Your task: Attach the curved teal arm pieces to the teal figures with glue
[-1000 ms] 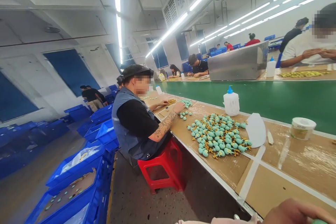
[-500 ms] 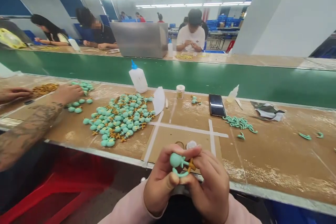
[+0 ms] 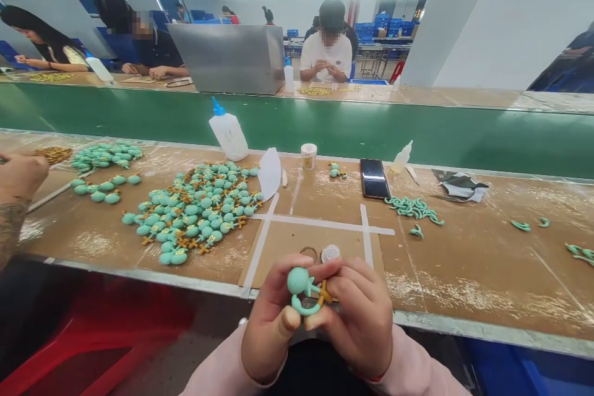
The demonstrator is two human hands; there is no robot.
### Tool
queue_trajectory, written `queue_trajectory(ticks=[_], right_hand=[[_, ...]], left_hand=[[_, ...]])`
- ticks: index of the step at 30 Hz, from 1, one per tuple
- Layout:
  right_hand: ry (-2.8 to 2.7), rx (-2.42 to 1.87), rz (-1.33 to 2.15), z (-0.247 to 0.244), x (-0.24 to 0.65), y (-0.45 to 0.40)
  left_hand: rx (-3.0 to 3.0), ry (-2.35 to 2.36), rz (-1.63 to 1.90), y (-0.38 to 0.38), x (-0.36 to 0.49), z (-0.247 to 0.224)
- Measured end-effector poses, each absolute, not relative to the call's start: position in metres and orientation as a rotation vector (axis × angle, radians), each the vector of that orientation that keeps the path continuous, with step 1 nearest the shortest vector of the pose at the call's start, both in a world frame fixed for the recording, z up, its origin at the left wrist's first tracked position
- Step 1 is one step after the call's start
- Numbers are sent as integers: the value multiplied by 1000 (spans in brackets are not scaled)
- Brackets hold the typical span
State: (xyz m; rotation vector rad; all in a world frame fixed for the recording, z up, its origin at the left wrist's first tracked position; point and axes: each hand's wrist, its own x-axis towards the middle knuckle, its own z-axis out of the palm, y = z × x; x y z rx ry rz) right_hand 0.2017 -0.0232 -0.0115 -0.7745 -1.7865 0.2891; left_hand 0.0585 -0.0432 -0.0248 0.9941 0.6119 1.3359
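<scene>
From the head camera, the person's left hand (image 3: 271,322) and right hand (image 3: 359,322) meet just over the near edge of the surface (image 3: 464,284), and the fingers (image 3: 346,278) of both are curled closed on a teal moulded piece (image 3: 301,284), a round bulb with a curved teal strip and a gold-coloured cross part. The left thumb presses below the bulb and the right fingers wrap the cross end, apparently to steady the join while leaving the bulb exposed to view. Just beyond the fingers lie a small white cap (image 3: 330,253) and a thin ring (image 3: 309,252), inside a square of white tape (image 3: 320,220) that seems to mark a work spot. Further ahead and to the left of the fingers spreads a heap of teal balls with gold crosses (image 3: 195,210), within easy reach, beside a glue bottle with a blue nozzle (image 3: 227,136). To the right of the fingers lie curved teal strips (image 3: 413,209) and a phone (image 3: 374,178). Nothing stands between the hands and these. At far left, a co-worker's tattooed arm (image 3: 12,235) reaches in, and a green conveyor belt (image 3: 325,124) runs behind everything.
</scene>
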Motion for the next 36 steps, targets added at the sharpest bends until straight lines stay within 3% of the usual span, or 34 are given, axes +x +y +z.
queue_trajectory(ticks=[5, 10, 17, 27, 29, 32, 36], right_hand=[[-1851, -792, 174, -10, 207, -11], [-1925, -837, 300, -10, 210, -6], [-2067, -881, 260, -8, 219, -1], [-2425, -745, 114, 4, 223, 48], [-2444, -929, 130, 3, 230, 86], [-2347, -1610, 59, 3, 245, 169], [-2133, -1985, 5, -4, 259, 277]], left_hand=[[1068, 803, 1405, -37, 50, -30], [1125, 1000, 1468, -22, 52, -30], [773, 944, 1352, -8, 62, -21], [885, 1057, 1236, 17, 41, -30], [904, 1135, 1251, 24, 28, -34], [1010, 1285, 1275, 30, 4, -43], [1271, 1496, 1188, 23, -30, -52]])
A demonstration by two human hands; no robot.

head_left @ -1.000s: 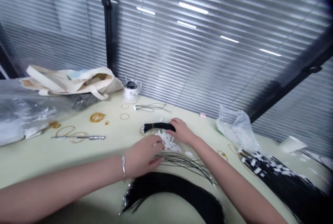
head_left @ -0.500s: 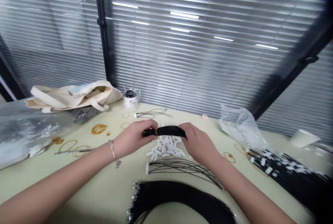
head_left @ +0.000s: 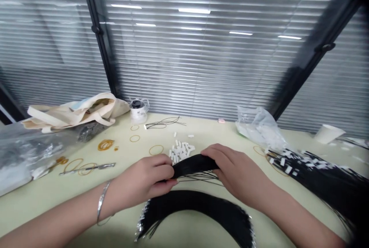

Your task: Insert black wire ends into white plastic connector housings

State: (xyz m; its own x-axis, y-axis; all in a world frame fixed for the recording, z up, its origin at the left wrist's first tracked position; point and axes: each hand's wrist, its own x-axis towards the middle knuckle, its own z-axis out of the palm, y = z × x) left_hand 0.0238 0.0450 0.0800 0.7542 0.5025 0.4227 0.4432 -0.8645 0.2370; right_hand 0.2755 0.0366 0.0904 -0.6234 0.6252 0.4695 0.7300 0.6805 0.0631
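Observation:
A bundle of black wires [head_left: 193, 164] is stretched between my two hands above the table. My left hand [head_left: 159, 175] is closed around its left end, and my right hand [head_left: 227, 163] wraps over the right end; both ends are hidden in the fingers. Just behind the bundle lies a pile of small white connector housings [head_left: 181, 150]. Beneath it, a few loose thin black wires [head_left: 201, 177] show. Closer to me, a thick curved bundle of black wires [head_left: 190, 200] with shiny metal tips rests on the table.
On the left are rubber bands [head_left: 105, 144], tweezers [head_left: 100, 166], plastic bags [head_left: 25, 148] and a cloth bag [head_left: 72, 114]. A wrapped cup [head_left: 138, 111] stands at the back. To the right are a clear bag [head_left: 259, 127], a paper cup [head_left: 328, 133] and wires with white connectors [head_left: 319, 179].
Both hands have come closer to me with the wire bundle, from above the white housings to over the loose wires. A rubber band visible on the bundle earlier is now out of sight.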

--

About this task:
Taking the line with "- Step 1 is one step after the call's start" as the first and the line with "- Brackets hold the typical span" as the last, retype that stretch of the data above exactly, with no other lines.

Written solution:
- Step 1 is one step after the call's start
- Numbers are sent as integers: the value multiplied by 1000 (spans in brackets are not scaled)
- Brackets hold the typical span

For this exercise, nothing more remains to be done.